Sen. Alex Padilla, D-California, also said the ruling would make communities “less safe.”
“At the same time as the Senate advances bipartisan legislation to take on America’s crisis of gun violence, the extreme right-wing majority on the Supreme Court has chosen to exacerbate it,” Padilla, a former Los Angeles City Council member and state senator, said in a statement.
“This dangerous decision misinterprets the Constitution and jeopardizes gun safety laws in a number of states, including California, which has some of the most effective gun safety measures in the nation.”
The ruling focused on the New York law’s requirement for people to show a “special need” to carry a concealed weapon, beyond a simple desire for self-defense. California has a similar restriction that will likely be undone by the ruling.
The group Gun Owners of California called the ruling “incredible,” saying, “text, history and tradition at the founding is the new standard.”
National Rifle Association CEO and Executive Vice President Wayne LaPierre hailed the ruling.
“Today’s ruling is a watershed win for good men and women all across America and is the result of a decades-long fight the NRA has led,” he said in a statement. “The right to self-defense and to defend your family and loved ones should not end at your home.”
He added: “This ruling brings life-saving justice to law-abiding Americans who have lived under unconstitutional regimes all across our country.”
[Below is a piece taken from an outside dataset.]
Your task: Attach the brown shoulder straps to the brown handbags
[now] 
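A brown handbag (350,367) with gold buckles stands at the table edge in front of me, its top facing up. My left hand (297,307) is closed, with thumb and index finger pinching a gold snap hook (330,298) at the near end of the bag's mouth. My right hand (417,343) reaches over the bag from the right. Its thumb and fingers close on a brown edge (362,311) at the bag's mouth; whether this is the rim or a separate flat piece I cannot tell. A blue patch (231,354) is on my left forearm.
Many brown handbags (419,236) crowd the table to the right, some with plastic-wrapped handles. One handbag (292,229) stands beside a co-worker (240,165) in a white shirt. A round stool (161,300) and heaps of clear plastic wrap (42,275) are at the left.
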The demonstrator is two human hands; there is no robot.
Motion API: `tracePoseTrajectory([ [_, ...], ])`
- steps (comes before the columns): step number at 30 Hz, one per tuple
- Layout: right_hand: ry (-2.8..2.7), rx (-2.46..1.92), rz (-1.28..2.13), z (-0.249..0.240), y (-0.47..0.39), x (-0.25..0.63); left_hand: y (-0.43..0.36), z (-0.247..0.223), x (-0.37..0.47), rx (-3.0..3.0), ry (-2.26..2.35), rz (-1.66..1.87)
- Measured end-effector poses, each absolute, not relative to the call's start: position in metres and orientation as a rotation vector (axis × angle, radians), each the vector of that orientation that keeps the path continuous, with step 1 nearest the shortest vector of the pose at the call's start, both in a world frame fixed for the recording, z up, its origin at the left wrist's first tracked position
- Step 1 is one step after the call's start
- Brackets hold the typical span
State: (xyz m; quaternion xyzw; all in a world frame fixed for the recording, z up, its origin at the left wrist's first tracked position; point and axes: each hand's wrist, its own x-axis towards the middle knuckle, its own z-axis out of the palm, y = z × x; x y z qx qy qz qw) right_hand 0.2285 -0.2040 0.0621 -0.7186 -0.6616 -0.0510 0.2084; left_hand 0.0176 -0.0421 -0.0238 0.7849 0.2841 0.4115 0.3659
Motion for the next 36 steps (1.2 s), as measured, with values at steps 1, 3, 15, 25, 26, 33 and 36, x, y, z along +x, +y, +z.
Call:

Jason Ouimet, executive director for the NRA’s Institute for Legislative Action, called it a “monumental win.”
“New York’s egregious law, which left its residents’ self-defense rights to the whim of a government bureaucrat, has been declared unconstitutional and must be changed,” Ouimet said in a statement. “New Yorkers will soon be able to defend themselves outside of their homes without first having to prove that they have a sufficient `need’ to exercise their fundamental rights.”